- Operation Brđani '91: Part of the Croatian War of Independence
| Date | August 22, 1991 |
| Location | Sunja, Sisak, Croatia |
| Result | Yugoslav People's Army victory |

Belligerents
- Yugoslavia: Croatia

Commanders and leaders
- Unknown: Davor Smuđ

Units involved
- Yugoslav People's Army Yugoslav Ground Forces;: Croatian Interior Ministry 2nd Guards Brigade "Thunders, Gromovi" Independent 57th battalion "Marijan Celjak”

Strength
- Unknown: 86 – 87 troops

Casualties and losses
- Unknown: 5 killed, 17 wounded,

= Operation Brđani '91 =

Operation Brđani '91 (Croatian: Operacija Brđani '91) was a military action under taken by the Croatian National Guard (Croatian: Zbor narodne garde, ZNG) and the 2nd Guards Brigade on August 22, 1991. The goal of the Croatian National Guard (Croatian: Zbor narodne garde, ZNG) and the 2nd Guards Brigade was to unblock communication lines between Sunja and Sisak in the Banovina region, which were under JNA – SAO Krajina control, the Croatian forces participating in this operation also attempted to stop the advance of the Yugoslav People's Army in the SAO Western Slavonia battleground, including the roads around Komarevo and Sunj.

==Order of battle==
The Croatian tactical group included 3 various units, whilst the number of Yugoslav People's Army personnel is unknown. The Croatian tactical lacked sufficient weaponry and supplies. The Croatian tactical group included; Croatian Interior Ministry, 2nd Guards Brigade "Thunders, Gromovi" and the Independent 57th "Marijan Celjak" battalion. The Serbs had more modern equipment and more weaponry, which was used by the Yugoslav People's Army during the operation.

==Timeline==
At midnight, a Croatian National Guard (ZNG) company, led by one of the commanders from the units of the Croatian tactical group, set out from Komarevo to liberate the road to Sunja. The company navigated through Magyars, Letovanaci, Čakal, and Trnjan before reaching the Brđani Kosa road. After a long and challenging journey, the company arrived at the Brđani Kosa road and was greeted by the villagers, who had been subjected to years of Yugoslav People's Army (JNA) occupation. The company paused to regroup and reorganize before receiving reinforcements.

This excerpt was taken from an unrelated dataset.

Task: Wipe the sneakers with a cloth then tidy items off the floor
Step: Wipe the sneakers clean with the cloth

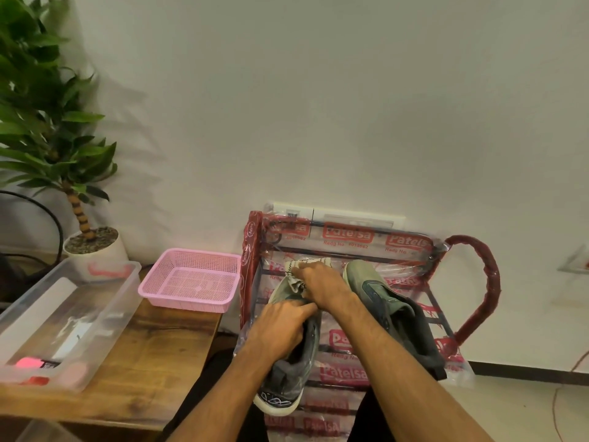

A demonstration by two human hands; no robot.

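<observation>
Two grey-green sneakers lie on a plastic-wrapped metal rack (411, 247) in front of me. My left hand (280, 323) grips the left sneaker (296, 374) at its opening, fingers curled over the collar. My right hand (322, 285) holds a pale crumpled cloth (294, 271) pressed against that sneaker's toe. The right sneaker (389, 301) lies untouched beside my right forearm, toe pointing towards the wall.
A wooden table (153, 355) stands at the left with a pink mesh basket (191, 282) and a clear plastic bin (105, 301) holding small items. A potted plant (92, 240) sits behind them. An orange cable (561, 397) trails on the floor at right.
</observation>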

After the Croats regrouped their forces, the ZNG forces advanced towards Sunja, but their progress was halted near Brđan Cesta. The JNA launched a fierce counterattack, raining down bullets and artillery fire on the ZNG positions. Five ZNG fighters were killed in action, and 17 others were wounded. Despite the intense fighting, the ZNG refused to retreat, continuing to defend their positions with all available resources.

===Railway station ambush===
As dawn began to break a day later, the ZNG forces regrouped at the Sunja railway station. Unbeknownst to them, the JNA had planned a decisive ambush. From this advantageous position, they unleashed a torrent of machine gun fire and artillery shells upon the exhausted ZNG troops. The ferocity of the attack caught the Croats off guard, sending shockwaves through their ranks.
In this chaotic moment, 1 more ZNG fighters lost their lives, while many others were injured. The JNA’s relentless onslaught forced the ZNG to fall back and reorganize their lines. Despite this setback, the ZNG refused to yield, determined to push forward and reclaim their territory.

==Aftermath==
The Croatian Army suffered 5 killed and 17 wounded, all of whom belonged to the 2nd Guards Brigade "Gromovi, Thunders" the Croats, whom lacked aforementioned Weaponry and supplies managed to inflict casualties on Yugoslav Personnel.

The Croatian Army failed to meet its goal of reconnecting communications with Sisak and Sunja, this included its other goals. With the aftermath of Operation Brđani '91, the defense of the Sisak-Sunja commenced, as the Yugoslav People's Army had been invading the Banovina region since Mid 1991.